Is Christmas religious or a lifestyle?

Christmas has become one of the biggest and most widely celebrated holidays annually.

Christmas has become one of the biggest and most widely celebrated holidays annually.

While its original intention was to celebrate the birth of Christ, it has equal significance as one of the most important feast days of the calendar year for believers and non-believers alike. 


What marks it standout as the holiday of holidays is the number and variety of traditions that have grown up alongside it, giving everyone who celebrates a chance to indulge in a collection of activities that would seem out of place at any one time.


A Pew Research Center’s survey on Christmas found out that religious and non-religious Americans largely celebrate the holiday in equal measure. Though those who believe in Christmas as a religious holiday and those believe in the virgin birth are much more likely to go to church services on Christmas day. Both cultural and religious observers were just as likely to gather with family, exchange gifts and take part in the tradition of Santa Claus visiting their homes at night. About nine in 10 religious observers of Christmas said they believed in the virgin birth, while half of those who celebrate Christmas culturally said the same.

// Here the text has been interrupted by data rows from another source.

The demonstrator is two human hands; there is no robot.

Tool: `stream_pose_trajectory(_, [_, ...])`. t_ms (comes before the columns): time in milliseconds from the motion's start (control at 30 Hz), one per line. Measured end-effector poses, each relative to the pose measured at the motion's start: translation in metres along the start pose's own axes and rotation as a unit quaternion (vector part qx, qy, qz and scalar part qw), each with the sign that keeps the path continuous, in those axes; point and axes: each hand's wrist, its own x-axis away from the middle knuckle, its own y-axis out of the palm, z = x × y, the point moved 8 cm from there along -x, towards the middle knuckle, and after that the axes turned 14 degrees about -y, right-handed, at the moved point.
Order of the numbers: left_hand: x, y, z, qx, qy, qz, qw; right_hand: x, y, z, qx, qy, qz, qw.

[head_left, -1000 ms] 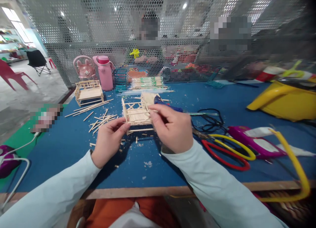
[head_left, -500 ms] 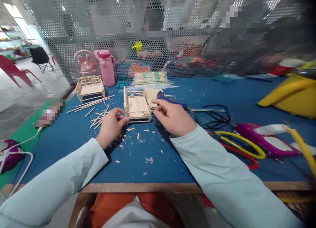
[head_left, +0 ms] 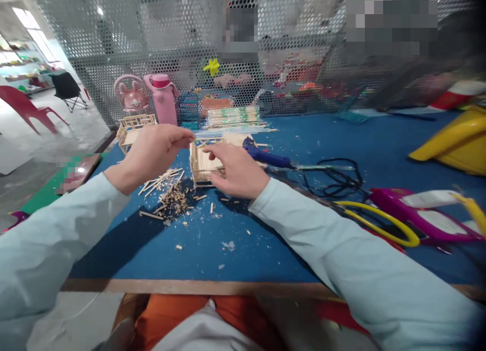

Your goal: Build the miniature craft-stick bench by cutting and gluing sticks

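A miniature bed made of thin wooden sticks (head_left: 201, 163) stands on the blue table, partly hidden by my right hand. My left hand (head_left: 146, 151) is raised at its far left corner, fingertips pinched together; whatever may be between them cannot be made out. Over the bed's right side, my right hand (head_left: 241, 171) has thumb and forefinger apart, holding nothing I can see. Behind my left hand stands a second stick-built bed (head_left: 127, 138), partly covered. A blue glue gun (head_left: 271, 156) lies just beyond my right hand.
Cut stick scraps (head_left: 174, 199) are heaped left of centre. Bundled sticks (head_left: 233, 117) and a pink bottle (head_left: 165, 100) stand before the perforated metal screen (head_left: 170, 27). Black cable (head_left: 330, 184), yellow-handled tool (head_left: 379, 224) and yellow container (head_left: 455, 143) occupy the right.
My left hand has risen from the bed's front left corner to its far left corner. The right hand has shifted left over the bed, off its right front corner.
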Motion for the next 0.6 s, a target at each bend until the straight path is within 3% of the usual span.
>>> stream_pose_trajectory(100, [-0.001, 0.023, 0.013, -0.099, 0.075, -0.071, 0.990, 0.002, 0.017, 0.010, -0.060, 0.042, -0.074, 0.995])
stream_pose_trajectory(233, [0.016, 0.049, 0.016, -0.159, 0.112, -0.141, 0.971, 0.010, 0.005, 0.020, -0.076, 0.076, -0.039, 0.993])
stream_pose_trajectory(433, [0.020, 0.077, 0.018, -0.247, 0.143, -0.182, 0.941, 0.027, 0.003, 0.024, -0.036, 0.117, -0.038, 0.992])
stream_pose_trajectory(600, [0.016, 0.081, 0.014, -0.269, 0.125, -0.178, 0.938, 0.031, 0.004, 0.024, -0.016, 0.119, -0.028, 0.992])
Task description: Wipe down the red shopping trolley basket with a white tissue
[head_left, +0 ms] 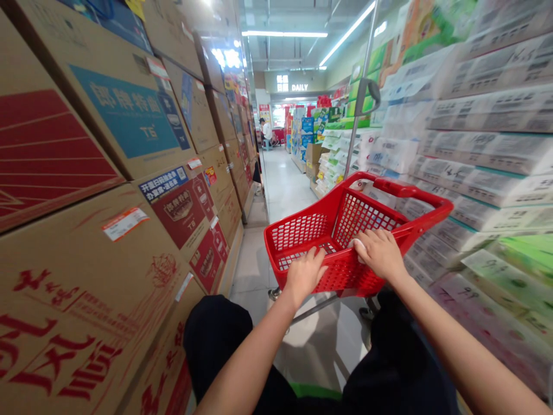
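Observation:
A red shopping cart (354, 271) with a perforated basket stands in front of me, turned sideways, its handle at the right. The part of the basket that shows holds nothing. My left hand (305, 272) grips the near side rim of the basket, fingers curled over the edge. Further right along the same rim, my right hand (380, 252) is also closed on it, close to the handle end. Both forearms reach in from the bottom of the view, over my dark-clothed knees.
Stacked cardboard cartons (129, 115) line the left side. Piled wrapped packs (488, 138) rise close on the right, blurred. A metal pole (356, 132) stands behind the cart. The tiled aisle (280, 178) runs ahead to a seated person (265, 132) far off.

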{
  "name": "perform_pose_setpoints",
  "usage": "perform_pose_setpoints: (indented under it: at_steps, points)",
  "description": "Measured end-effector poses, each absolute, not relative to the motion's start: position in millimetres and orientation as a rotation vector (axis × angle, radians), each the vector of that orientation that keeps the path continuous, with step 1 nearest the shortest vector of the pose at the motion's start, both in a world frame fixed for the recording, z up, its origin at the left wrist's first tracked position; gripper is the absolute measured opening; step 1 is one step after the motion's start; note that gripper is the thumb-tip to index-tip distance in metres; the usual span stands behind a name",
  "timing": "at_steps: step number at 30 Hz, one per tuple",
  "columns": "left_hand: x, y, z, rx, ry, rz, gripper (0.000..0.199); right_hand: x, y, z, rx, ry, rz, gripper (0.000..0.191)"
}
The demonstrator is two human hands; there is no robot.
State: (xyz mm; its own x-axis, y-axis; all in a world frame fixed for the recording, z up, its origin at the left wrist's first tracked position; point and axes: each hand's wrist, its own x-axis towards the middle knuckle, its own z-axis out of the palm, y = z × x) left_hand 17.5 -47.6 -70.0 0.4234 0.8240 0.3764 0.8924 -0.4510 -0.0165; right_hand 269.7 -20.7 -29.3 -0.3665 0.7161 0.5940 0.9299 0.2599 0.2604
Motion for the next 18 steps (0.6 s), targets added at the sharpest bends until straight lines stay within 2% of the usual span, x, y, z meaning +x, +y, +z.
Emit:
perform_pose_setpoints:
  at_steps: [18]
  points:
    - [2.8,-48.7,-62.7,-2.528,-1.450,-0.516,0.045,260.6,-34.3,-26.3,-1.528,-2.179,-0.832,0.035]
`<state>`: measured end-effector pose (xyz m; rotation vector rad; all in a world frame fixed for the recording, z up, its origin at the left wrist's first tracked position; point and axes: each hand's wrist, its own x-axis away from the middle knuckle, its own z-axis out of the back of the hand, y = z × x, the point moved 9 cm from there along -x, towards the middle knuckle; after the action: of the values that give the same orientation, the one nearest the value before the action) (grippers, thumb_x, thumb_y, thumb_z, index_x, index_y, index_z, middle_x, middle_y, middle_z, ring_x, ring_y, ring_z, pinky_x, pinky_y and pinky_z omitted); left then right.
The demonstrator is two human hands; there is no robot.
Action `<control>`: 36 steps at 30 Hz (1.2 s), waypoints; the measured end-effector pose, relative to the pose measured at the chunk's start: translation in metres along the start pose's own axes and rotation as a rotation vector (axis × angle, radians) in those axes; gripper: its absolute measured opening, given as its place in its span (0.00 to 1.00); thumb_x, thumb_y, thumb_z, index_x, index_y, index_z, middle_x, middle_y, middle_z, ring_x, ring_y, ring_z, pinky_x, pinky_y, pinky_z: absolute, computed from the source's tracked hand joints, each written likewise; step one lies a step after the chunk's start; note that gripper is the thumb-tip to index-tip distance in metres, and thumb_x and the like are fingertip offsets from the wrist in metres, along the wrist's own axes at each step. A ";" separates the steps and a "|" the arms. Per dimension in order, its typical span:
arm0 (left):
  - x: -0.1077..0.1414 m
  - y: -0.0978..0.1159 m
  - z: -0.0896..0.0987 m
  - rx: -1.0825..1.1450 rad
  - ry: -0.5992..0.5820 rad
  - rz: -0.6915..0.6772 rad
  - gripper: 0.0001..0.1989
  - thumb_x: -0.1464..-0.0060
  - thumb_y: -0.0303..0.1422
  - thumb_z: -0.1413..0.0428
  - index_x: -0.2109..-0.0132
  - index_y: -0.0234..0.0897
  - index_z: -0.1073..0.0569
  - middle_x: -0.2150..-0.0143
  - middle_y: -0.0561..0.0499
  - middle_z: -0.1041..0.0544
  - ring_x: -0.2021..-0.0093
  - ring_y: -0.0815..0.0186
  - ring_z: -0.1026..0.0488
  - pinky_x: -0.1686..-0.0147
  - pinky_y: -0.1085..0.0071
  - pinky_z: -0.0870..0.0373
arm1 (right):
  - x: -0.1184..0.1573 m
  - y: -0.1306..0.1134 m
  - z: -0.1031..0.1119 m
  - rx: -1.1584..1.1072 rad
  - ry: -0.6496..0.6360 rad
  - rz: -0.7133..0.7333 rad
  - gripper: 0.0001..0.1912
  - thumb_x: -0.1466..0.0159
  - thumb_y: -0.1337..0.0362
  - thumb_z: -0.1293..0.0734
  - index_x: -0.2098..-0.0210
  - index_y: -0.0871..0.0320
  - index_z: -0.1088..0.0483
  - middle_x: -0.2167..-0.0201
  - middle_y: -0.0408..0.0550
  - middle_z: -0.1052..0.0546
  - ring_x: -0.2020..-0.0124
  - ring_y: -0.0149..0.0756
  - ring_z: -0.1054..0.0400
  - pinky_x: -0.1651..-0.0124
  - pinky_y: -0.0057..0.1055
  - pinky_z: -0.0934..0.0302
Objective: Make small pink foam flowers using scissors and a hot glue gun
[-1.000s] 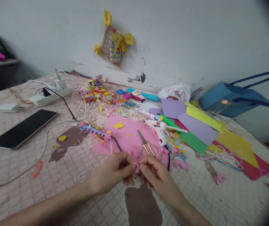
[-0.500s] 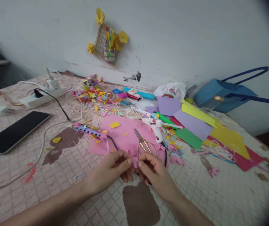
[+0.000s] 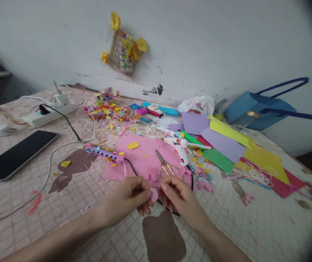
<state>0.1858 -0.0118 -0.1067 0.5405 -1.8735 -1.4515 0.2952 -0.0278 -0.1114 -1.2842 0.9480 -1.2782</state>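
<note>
My left hand [image 3: 138, 196] pinches a small rounded pink foam piece [image 3: 154, 195] between thumb and forefinger. Just to its right is my right hand [image 3: 175, 194], its fingers curled together and slightly apart from the piece; whether anything small is in them is hidden. Beyond both hands lies a larger pink foam sheet [image 3: 134, 153]. Gold-handled scissors [image 3: 167, 165] rest on that sheet, blades pointing away, the handles partly behind my right hand. A white glue gun [image 3: 182, 151] lies at the sheet's right side, its black cord running down behind my hands.
A purple decorated strip [image 3: 104, 152] lies left of the sheet. Coloured foam sheets [image 3: 224, 145] and white string [image 3: 250, 174] are on the right, before a blue bag [image 3: 258, 109]. A phone [image 3: 19, 154], power strip [image 3: 48, 114] and cables occupy the left. Scraps [image 3: 109, 112] cover the back.
My right fingers have drawn back from the small pink piece, which both hands touched before. It now sits in my left fingers, a little lower and turned with its rounded side showing.
</note>
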 end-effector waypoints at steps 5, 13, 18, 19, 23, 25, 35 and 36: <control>0.018 0.006 0.030 -0.061 0.065 0.008 0.11 0.46 0.37 0.46 0.70 0.34 0.34 0.76 0.54 0.26 0.78 0.72 0.29 0.77 0.76 0.34 | -0.003 -0.007 0.010 0.035 0.041 0.048 0.13 0.36 0.56 0.40 0.72 0.59 0.37 0.81 0.39 0.35 0.83 0.24 0.43 0.81 0.21 0.48; 0.050 0.002 0.094 -0.199 0.188 0.033 0.09 0.46 0.35 0.46 0.71 0.35 0.32 0.77 0.54 0.25 0.77 0.71 0.29 0.76 0.76 0.32 | -0.010 -0.030 0.003 0.371 -0.002 0.217 0.06 0.38 0.66 0.39 0.71 0.58 0.35 0.76 0.40 0.34 0.76 0.28 0.41 0.75 0.24 0.47; 0.047 0.001 0.090 -0.129 0.169 0.035 0.10 0.47 0.36 0.45 0.71 0.35 0.32 0.78 0.54 0.25 0.78 0.72 0.29 0.76 0.76 0.33 | -0.017 -0.048 -0.034 0.481 -0.110 0.302 0.04 0.40 0.71 0.38 0.70 0.59 0.32 0.74 0.41 0.31 0.75 0.27 0.40 0.73 0.24 0.47; 0.046 0.002 0.086 -0.117 0.158 0.031 0.10 0.48 0.37 0.45 0.71 0.34 0.31 0.78 0.54 0.25 0.78 0.72 0.29 0.76 0.76 0.33 | -0.019 -0.050 -0.041 0.473 -0.127 0.308 0.04 0.40 0.71 0.38 0.69 0.59 0.32 0.74 0.41 0.31 0.75 0.26 0.40 0.73 0.23 0.47; 0.041 0.004 0.075 -0.081 0.128 0.028 0.10 0.47 0.37 0.45 0.70 0.34 0.31 0.77 0.54 0.25 0.77 0.72 0.29 0.76 0.76 0.33 | -0.023 -0.049 -0.061 0.315 -0.188 0.253 0.05 0.37 0.66 0.39 0.66 0.59 0.33 0.74 0.41 0.31 0.75 0.26 0.38 0.74 0.23 0.45; 0.040 0.006 0.070 -0.066 0.120 0.013 0.10 0.47 0.37 0.45 0.70 0.34 0.31 0.77 0.54 0.25 0.77 0.71 0.29 0.75 0.76 0.33 | -0.025 -0.043 -0.069 0.181 -0.222 0.182 0.07 0.36 0.62 0.40 0.65 0.59 0.34 0.75 0.40 0.32 0.78 0.25 0.38 0.77 0.22 0.45; 0.039 0.011 0.066 -0.017 0.171 -0.047 0.10 0.47 0.37 0.47 0.71 0.34 0.31 0.77 0.54 0.26 0.77 0.71 0.30 0.76 0.75 0.33 | -0.034 -0.031 -0.075 -0.057 -0.161 0.082 0.05 0.39 0.68 0.39 0.72 0.59 0.37 0.82 0.36 0.36 0.84 0.22 0.42 0.83 0.18 0.49; 0.040 0.011 0.068 -0.019 0.189 -0.042 0.11 0.47 0.37 0.48 0.71 0.34 0.31 0.77 0.53 0.26 0.77 0.70 0.30 0.75 0.75 0.33 | -0.034 -0.029 -0.075 -0.058 -0.162 0.074 0.05 0.40 0.68 0.39 0.72 0.59 0.38 0.83 0.35 0.36 0.84 0.22 0.43 0.83 0.18 0.49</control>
<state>0.1104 0.0089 -0.0941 0.6873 -1.7086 -1.3927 0.2133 -0.0002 -0.0970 -1.3637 0.9140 -1.0789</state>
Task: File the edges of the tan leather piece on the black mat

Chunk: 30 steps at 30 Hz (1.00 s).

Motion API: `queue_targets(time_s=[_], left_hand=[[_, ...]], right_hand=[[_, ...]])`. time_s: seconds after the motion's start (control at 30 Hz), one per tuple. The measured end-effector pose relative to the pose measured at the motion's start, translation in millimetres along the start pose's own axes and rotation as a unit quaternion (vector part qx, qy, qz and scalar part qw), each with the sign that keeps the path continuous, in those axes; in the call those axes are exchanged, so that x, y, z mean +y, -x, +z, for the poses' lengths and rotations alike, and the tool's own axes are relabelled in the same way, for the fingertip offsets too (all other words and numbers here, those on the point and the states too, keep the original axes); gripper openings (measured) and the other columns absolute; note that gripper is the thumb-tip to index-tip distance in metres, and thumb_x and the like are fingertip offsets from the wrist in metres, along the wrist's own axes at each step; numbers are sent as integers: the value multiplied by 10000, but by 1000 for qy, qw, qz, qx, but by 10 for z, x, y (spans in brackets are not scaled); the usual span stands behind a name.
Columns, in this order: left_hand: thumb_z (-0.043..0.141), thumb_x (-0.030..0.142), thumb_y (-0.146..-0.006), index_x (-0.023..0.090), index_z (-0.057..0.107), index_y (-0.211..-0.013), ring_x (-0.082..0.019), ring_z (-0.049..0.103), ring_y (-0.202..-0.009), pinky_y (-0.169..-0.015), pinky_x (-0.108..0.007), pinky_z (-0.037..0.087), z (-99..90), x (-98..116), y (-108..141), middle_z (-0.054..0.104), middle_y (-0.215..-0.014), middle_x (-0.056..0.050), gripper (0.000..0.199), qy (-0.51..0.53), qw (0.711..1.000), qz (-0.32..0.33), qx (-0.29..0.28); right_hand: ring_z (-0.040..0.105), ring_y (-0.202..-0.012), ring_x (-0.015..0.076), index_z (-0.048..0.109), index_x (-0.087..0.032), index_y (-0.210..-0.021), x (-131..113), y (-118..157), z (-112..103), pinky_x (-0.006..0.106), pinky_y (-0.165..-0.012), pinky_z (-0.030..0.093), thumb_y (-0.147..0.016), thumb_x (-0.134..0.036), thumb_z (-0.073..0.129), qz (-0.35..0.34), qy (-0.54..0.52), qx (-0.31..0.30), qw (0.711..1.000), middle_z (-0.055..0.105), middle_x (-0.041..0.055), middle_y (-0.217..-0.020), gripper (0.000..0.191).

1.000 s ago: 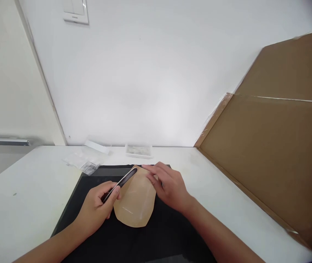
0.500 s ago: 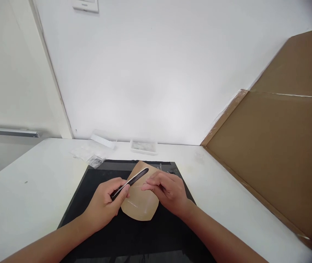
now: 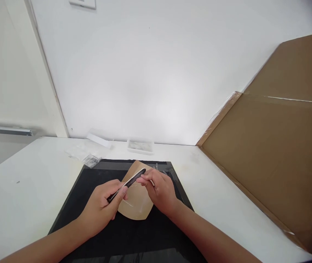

“It all speaks to the ubiquity of Christmas in American society that one form or another of observing it, religiously or culturally, is so popular,” said Smith, a commentator. “Most non-Christians that celebrate say they do it culturally, but even among some non-Christians who celebrate, they say there is a religious element to Christmas.”

One-third of the religiously unaffiliated also said they believed in the virgin birth. “Keep in mind that most of the non-Christians we’re describing are religious ‘nones,’” Smith said. “That doesn’t mean they are not religious, but that they are not affiliated with any particular religion.” 

In 529 AD, Emperor Justinian declared Christmas a civic holiday and up to now it is observed worldwide. 

Luke 2:11 says: “Today in the town of David, a Savior has been born to you; he is the Messiah, the Lord.” And Matthew 1:23 adds: “Behold, the virgin shall be with child, and bear a Son, and they shall call His name Immanuel,” which means ‘God with us.’”

In reference to the birth of Jesus, Matthew cited a specific prophecy from Isaiah made more than 700 years earlier.   

Therefore the Lord Himself will give you a sign: Behold, the virgin shall conceive and bear a Son, and shall call His name Immanuel. (Isaiah 7:14)

The result of His coming is your and my gift.  “For God so loved the world, that He gave His only begotten Son, that whoever believes in Him should not perish, but have eternal life” (John 3:16).